In recent years pits have been crossed with other aggressive breeds that are even larger and more human aggressive. This has compounded what used to be a minor issue.
Dude, I'm a child of the seventies. When I say that there aren't really packs of wild dogs roaming my neighborhoods, I mean it. Conceivably, if I found myself in a place with roaming wild dogs, I might be more cautious, but here in Ohio? Lol - no.

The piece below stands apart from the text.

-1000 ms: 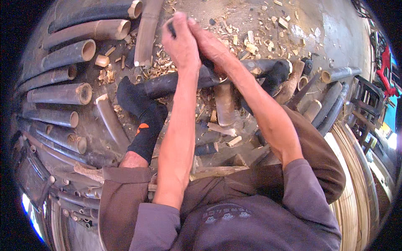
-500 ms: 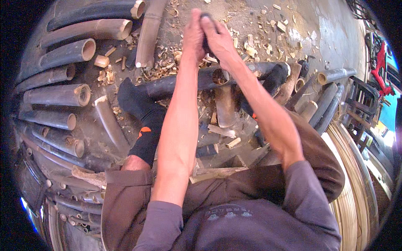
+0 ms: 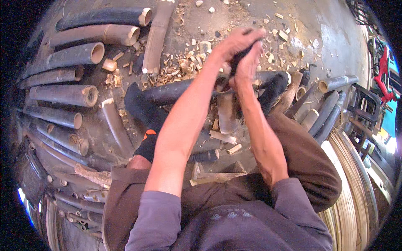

Now, back in the 70's there were considerably more roaming dogs around than we have now. The stray dogs in my neighborhood are a thing of the past. But back then everyone let their dogs roam. One of them was a pit bull. Her name was Maggie. She was best friends with my sheltie, Mac. They used to sit and lean on each other. Often, he'd lift his leg on her. She didn't seem to mind. She was the most chill dog in hood. She was a lovely dog and never offered violence to any of God's creatures.

This nonsense that pitbulls are unstoppable killing machines is just bullshit. They're just dogs. They're no more or less likely to attack than any other dog. They haven't been bred to be slavering death traps. What they've been bred for - what makes a dog, a dog - is to serve and protect humans.

They're just dogs. They're certainly less likely to start trouble than any two random humans approaching you. Treat the dogs like you would your own dogs. Always remember that you're top of the food chain.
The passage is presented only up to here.